Implementation of chord primitives


Implementation of chord primitives
#1
16-sided chords come in two types; 1-8, 3-16, 1-4, 5-16, 3-8, 7-16, and 2-4 are made of mostly quads while 5-8, 3-4, 13-16, and 7-8 are made of only triangles. I get that the final triangle count is the same no matter how the triangles are organized.

Nevertheless, the triangle-only solution has a lot of narrow triangles and they are concentrated to the same area. Why is that? I would understand it if the chords were created additively (previous chord + one triangle = next chord), but they aren't.
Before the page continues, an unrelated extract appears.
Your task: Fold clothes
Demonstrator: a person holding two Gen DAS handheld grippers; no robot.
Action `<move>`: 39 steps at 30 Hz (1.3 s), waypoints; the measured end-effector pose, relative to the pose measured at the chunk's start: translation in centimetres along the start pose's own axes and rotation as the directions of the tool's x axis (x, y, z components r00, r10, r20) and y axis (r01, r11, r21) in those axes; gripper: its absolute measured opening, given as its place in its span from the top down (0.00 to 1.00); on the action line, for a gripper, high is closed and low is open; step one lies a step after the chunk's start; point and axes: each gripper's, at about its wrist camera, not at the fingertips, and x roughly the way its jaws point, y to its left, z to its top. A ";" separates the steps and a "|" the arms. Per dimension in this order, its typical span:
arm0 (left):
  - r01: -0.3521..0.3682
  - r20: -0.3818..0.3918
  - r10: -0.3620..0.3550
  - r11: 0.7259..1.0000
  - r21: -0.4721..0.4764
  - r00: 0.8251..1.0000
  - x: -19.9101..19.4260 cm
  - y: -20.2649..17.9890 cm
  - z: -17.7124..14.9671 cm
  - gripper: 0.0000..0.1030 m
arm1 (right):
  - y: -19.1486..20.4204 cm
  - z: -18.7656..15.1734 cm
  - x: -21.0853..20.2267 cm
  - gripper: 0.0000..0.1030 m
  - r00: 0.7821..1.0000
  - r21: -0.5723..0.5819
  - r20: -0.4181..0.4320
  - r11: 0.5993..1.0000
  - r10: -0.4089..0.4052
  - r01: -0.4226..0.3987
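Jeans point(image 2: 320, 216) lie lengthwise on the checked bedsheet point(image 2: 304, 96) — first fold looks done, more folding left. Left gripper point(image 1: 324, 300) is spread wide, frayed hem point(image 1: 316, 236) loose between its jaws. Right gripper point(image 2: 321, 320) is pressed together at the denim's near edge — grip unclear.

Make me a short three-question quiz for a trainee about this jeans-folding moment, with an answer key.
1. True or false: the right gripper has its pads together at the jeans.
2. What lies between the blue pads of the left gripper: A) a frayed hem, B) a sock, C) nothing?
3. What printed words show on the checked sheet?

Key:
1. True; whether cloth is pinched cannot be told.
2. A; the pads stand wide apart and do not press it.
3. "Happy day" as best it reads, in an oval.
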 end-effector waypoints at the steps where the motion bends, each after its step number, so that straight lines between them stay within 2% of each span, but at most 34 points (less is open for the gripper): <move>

Should we do something about it?
Reply
RE: Implementation of chord primitives
#2
(2025-08-07, 20:14)Peter Blomberg Wrote: 16-sided chords come in two types; 1-8, 3-16, 1-4, 5-16, 3-8, 7-16, and 2-4 are made of mostly quads while 5-8, 3-4, 13-16, and 7-8 are made of only triangles. I get that the final triangle count is the same no matter how the triangles are organized.

Nevertheless, the triangle-only solution has a lot of narrow triangles and they are concentrated to the same area. Why is that? I would understand it if the chords were created additively (previous chord + one triangle = next chord), but they aren't.

Should we do something about it?

But they are created additively. And they should be made like that if we follow the rules for a primitive.
"Where this fraction is less than an entire circle, the primitive starts at {+x,0} and progresses in a conterclockwise direction when viewed from above {-y}."
If you make a chrd prim in PrimGen2 it is made like that. All triangles starting in the same point (1 0 0)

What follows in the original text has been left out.